#### WORK TO BE COMPLETED:
Take the material below and reproduce, word for word, only the lines from the line with "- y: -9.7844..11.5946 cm" through the line with "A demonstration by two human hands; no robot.".

= Beginning of Section =

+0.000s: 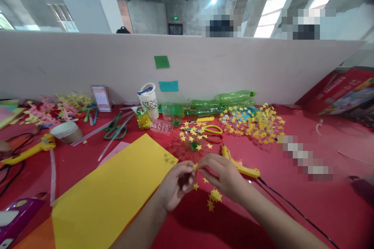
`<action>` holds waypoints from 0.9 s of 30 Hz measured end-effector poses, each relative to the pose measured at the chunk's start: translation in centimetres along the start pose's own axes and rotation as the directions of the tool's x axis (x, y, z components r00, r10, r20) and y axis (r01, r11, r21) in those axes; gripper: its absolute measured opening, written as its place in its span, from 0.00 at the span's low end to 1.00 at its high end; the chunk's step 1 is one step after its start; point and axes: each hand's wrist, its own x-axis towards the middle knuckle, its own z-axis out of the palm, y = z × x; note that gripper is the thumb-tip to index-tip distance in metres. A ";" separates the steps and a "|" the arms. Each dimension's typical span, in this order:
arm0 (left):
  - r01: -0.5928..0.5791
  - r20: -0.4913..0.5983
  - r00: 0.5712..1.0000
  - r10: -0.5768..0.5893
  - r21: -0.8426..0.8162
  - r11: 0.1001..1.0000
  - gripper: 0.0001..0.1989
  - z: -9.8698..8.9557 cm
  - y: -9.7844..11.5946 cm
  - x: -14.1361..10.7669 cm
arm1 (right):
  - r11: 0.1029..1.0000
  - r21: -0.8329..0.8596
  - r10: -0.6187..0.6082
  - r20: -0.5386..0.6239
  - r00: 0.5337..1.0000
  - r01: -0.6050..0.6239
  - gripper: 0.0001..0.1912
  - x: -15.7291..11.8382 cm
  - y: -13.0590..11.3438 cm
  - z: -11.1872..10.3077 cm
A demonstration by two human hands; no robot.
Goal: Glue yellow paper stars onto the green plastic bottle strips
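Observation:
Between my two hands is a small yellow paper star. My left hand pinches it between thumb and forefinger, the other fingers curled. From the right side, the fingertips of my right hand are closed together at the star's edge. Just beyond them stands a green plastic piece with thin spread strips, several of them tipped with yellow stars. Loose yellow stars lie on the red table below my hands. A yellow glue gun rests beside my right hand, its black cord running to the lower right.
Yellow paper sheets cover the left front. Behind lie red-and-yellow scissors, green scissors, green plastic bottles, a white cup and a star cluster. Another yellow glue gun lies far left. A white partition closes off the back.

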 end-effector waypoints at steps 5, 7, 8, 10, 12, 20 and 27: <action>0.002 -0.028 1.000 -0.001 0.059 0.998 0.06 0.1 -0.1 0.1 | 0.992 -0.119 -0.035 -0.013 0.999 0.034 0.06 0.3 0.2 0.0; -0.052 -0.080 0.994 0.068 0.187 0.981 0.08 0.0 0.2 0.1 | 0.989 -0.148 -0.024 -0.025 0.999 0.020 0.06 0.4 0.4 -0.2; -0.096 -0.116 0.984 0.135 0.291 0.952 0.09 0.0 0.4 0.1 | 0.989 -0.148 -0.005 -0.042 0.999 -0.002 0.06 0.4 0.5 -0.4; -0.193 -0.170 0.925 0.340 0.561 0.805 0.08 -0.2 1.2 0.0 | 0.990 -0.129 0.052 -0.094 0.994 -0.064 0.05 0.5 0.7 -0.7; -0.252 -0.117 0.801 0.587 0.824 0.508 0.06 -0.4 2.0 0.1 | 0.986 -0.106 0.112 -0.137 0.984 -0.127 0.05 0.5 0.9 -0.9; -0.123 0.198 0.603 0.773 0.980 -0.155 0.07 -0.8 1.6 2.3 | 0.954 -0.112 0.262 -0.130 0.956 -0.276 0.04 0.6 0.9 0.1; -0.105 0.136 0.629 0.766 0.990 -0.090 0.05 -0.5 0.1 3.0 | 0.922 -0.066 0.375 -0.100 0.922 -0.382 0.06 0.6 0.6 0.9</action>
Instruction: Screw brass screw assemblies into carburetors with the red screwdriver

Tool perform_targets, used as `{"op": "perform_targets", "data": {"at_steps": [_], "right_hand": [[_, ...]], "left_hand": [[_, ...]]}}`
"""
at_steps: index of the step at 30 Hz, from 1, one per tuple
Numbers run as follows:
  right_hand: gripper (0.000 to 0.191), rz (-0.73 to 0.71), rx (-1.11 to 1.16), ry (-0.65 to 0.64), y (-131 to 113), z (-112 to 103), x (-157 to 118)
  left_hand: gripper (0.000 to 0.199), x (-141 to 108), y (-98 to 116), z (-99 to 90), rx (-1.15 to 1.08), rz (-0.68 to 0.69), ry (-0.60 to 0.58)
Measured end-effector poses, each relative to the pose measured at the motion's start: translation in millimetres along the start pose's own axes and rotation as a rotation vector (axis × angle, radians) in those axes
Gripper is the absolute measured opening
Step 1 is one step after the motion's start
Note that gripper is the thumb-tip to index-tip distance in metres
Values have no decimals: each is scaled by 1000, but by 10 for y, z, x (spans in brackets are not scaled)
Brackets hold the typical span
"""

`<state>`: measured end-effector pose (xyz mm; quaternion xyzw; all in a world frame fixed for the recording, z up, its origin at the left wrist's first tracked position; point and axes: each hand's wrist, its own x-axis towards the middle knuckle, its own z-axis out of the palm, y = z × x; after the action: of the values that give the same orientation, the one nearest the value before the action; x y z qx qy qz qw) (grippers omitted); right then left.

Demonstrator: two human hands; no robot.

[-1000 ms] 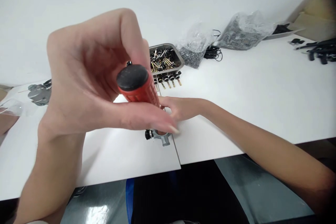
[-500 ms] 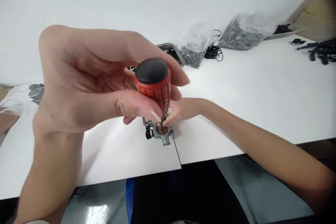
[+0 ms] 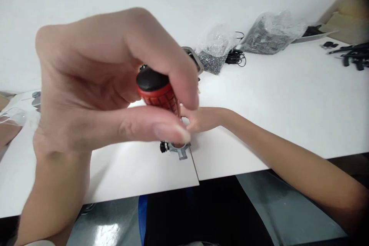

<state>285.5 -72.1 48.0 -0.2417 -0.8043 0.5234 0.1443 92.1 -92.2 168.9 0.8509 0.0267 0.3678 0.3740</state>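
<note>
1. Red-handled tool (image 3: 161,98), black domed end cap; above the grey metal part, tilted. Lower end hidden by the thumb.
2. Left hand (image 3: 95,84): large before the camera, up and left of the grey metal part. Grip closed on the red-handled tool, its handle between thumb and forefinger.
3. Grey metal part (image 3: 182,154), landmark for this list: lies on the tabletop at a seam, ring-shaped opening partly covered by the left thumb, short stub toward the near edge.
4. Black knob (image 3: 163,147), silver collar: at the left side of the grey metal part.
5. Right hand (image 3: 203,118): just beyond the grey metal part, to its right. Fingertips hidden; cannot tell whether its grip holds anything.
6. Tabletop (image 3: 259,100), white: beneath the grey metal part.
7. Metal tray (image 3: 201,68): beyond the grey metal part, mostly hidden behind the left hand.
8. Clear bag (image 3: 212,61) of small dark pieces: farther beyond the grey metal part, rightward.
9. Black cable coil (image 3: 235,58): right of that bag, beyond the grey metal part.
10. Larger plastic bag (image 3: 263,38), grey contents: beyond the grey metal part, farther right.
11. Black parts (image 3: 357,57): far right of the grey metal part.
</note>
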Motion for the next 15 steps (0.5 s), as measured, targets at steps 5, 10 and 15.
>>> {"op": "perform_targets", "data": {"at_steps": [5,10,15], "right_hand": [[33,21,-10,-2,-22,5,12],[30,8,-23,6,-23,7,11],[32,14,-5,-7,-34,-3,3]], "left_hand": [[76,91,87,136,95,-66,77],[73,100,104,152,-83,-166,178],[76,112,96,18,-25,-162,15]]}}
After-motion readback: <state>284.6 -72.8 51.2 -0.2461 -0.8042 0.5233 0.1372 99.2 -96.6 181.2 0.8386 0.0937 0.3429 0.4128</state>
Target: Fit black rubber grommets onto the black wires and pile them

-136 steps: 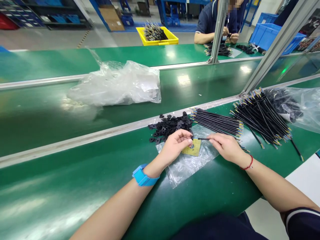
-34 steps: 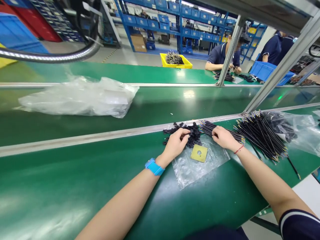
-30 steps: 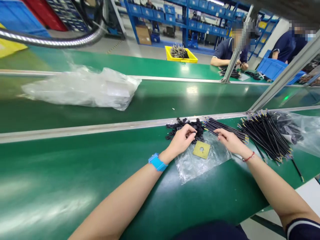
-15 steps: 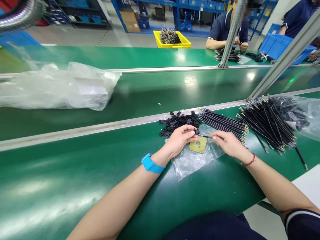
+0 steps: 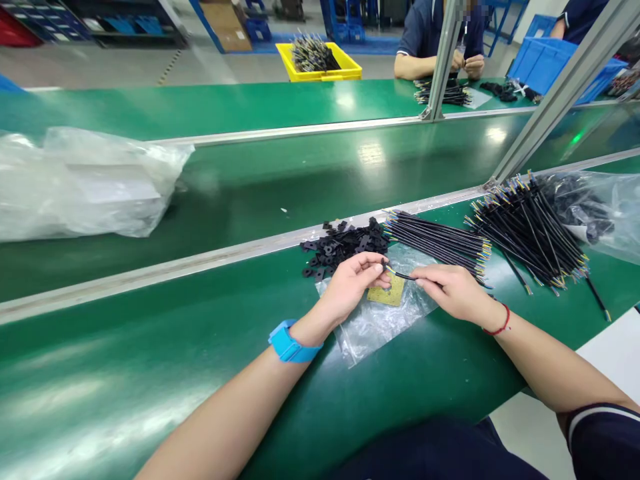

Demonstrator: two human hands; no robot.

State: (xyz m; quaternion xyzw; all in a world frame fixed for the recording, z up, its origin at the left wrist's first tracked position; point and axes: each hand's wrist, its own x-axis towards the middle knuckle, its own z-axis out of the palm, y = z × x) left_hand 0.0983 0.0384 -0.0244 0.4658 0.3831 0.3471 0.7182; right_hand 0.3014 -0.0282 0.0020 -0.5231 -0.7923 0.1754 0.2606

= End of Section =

#### RESULT FOR THIS EXERCISE:
  - y: -9.7844..11.5946 cm
  - x: -14.1361..10.7669 cm
arm1 (right):
  - r11: 0.1029..1.0000
  - r21: -0.8329..0.8596
  - r10: -0.6187..0.6082
  - r20: -0.5386..0.6239
  - r00: 0.5337..1.0000
  - r01: -0.6050..0.6239
  - gripper: 0.0001..0.1912
  - x: -15.7291..11.8382 cm
  - y: -13.0590..11.3438 cm
  - z: -11.1872..10.3077 cm
A demonstration by two human hands; no robot.

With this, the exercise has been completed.